Cahan and colleagues had defined some signs to identify a radiation-induced tumor; there must be a latency time between irradiation and tumor development, tumor must arise in the irradiated area and must have a different histology than the primary and finally no immunodeficiency conditions must exist [7]. Our reported case met all of these criteria. Evidence of radiation-induced glioma in the spinal cord is only circumstantial as very few cases have been documented and including our case a total of 9 cases were reported in the literature.

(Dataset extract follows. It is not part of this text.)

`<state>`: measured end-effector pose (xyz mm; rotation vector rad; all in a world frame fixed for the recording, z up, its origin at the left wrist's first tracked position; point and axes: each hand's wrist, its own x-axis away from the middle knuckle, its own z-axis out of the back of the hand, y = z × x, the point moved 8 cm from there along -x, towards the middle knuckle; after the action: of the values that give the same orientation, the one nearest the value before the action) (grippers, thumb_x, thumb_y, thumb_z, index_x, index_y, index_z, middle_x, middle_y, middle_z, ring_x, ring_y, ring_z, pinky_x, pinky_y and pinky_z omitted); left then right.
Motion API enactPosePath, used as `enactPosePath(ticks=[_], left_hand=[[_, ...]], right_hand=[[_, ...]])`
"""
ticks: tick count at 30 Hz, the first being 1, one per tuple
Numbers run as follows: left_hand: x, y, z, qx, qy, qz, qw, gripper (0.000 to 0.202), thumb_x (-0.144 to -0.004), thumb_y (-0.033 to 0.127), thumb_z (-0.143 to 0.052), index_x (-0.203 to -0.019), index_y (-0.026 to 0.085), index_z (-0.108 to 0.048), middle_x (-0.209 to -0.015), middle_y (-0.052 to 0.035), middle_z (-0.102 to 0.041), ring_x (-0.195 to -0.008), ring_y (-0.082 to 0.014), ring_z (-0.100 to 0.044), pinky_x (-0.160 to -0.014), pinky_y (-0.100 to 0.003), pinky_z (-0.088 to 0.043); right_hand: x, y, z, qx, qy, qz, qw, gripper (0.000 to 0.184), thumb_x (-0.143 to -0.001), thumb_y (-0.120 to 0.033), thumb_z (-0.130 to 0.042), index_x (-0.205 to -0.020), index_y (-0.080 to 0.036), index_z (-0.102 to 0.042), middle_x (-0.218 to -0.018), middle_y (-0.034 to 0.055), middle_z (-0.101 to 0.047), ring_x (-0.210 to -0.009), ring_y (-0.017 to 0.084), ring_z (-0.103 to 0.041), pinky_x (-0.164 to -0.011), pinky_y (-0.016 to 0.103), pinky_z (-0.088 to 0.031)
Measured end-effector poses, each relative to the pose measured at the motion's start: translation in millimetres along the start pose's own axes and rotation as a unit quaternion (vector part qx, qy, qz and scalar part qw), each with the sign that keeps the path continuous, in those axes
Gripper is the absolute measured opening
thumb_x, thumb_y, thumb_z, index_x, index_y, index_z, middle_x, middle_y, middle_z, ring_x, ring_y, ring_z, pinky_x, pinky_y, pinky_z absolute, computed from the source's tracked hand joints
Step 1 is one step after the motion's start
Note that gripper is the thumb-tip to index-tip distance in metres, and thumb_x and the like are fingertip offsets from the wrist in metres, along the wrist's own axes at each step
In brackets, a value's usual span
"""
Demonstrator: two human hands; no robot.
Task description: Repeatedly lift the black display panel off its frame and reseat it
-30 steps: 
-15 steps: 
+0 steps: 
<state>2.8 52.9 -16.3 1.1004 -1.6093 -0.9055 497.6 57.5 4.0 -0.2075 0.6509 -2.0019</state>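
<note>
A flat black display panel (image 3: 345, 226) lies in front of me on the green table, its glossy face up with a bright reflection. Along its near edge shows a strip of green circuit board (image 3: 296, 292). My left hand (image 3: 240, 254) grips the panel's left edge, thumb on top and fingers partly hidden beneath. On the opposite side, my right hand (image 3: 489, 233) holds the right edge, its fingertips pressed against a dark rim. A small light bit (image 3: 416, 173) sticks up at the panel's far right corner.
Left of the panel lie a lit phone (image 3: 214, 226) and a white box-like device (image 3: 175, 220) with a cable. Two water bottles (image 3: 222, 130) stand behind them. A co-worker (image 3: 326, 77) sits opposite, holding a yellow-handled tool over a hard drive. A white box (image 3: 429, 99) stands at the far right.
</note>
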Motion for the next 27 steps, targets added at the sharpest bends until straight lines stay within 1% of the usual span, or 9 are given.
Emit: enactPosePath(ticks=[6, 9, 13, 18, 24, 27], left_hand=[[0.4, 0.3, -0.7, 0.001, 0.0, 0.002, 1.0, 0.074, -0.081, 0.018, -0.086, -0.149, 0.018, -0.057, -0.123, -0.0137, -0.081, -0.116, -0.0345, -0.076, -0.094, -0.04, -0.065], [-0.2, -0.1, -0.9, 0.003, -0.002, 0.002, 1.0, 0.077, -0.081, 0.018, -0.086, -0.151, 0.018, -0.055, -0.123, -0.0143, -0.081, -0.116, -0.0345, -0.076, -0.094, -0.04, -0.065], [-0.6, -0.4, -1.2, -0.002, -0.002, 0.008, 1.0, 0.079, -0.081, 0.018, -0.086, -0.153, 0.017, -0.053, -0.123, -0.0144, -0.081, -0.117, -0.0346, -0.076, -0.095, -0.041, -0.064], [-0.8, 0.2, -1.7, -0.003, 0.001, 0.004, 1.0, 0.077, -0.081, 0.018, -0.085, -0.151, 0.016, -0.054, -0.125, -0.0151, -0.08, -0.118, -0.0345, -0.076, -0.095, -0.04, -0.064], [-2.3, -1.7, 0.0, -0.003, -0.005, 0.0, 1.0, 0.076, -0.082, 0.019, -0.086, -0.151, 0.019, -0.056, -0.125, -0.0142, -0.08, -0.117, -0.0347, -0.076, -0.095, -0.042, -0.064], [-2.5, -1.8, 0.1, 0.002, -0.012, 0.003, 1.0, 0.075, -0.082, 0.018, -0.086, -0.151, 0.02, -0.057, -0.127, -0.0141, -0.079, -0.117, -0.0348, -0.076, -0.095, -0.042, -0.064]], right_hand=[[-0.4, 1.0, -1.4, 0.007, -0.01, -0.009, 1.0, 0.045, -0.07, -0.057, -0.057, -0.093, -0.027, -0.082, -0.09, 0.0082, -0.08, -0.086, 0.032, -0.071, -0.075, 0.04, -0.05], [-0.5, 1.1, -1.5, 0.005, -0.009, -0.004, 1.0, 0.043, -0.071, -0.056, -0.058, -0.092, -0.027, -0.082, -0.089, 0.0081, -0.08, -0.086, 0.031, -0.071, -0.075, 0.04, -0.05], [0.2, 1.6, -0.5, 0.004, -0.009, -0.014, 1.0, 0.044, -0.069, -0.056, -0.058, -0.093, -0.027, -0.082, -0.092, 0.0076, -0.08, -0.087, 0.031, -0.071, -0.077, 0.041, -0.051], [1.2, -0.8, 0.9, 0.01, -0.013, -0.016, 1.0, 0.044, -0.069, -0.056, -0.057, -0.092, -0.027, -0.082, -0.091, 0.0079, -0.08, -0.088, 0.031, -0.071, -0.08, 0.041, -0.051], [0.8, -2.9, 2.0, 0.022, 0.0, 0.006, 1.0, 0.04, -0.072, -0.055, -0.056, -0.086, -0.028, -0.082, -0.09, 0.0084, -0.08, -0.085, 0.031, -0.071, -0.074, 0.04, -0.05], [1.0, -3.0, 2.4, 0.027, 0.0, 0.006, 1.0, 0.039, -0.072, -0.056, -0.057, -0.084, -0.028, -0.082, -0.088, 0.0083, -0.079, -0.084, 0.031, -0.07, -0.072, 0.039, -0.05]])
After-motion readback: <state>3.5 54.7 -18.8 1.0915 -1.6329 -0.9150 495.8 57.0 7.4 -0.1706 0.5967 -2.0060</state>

In 4 cases, spinal glioma were related to Hodgkin disease [8-11], in 1 case to thyroid cancer [12], one case to medulloblastoma [13], one to pulmonary tuberculosis [14], and one to radbomyosarcoma [15]. In the majority of cases radiation-induced high-grade gliomas were associated with a previous radiation treatment for Hodgkin’s lymphoma and in all patients radiation treatment was completed before 30 years of age. All patients were treated with a previous radiation dose greater than 30 Gy with a range of 30-52 Gy; only in one case radiation dose was not reported [14]. In literature, the range latency period in radiation-induced brain gliomas is 9.2 to 16 years [16] and in our case report the latency period was 29 years. Spinal GBM have a very poor prognosis and an aggressive multimodal therapy is recommended [17]. There are no standard guidelines and limited international experiences are available. An aggressive surgery is not possible due to the absence of a cleavage plan between tumor and spinal cord leading to a serious neurologic sequela in case of extensive tumor resection [3]. Radiation therapy represents the most important therapeutic option and in most cases the only therapy. Wook-Ha Kim and colleagues [18] evaluated the role of chemotherapy in this subgroup of patients. Unfortunately, small samples, and the use of different chemotherapy regimens and therapeutic modalities (concomitant or adjuvant chemotherapy) do not allow firm conclusions. In our patient, radiation therapy alone was performed and previous spinal irradiation was not considered a contraindication for radical radiation treatment because in our opinion the theoretical advantage of tumor control counteracted the probability of developing a radiation induced myelopathy.
In our opinion an aggressive treatment, represented by radical radiation therapy alone or combined with temozolomide chemotherapy may be recommended in highly selected patients; however clinical studies are needed to standardize the treatment of spinal high-grade glioma.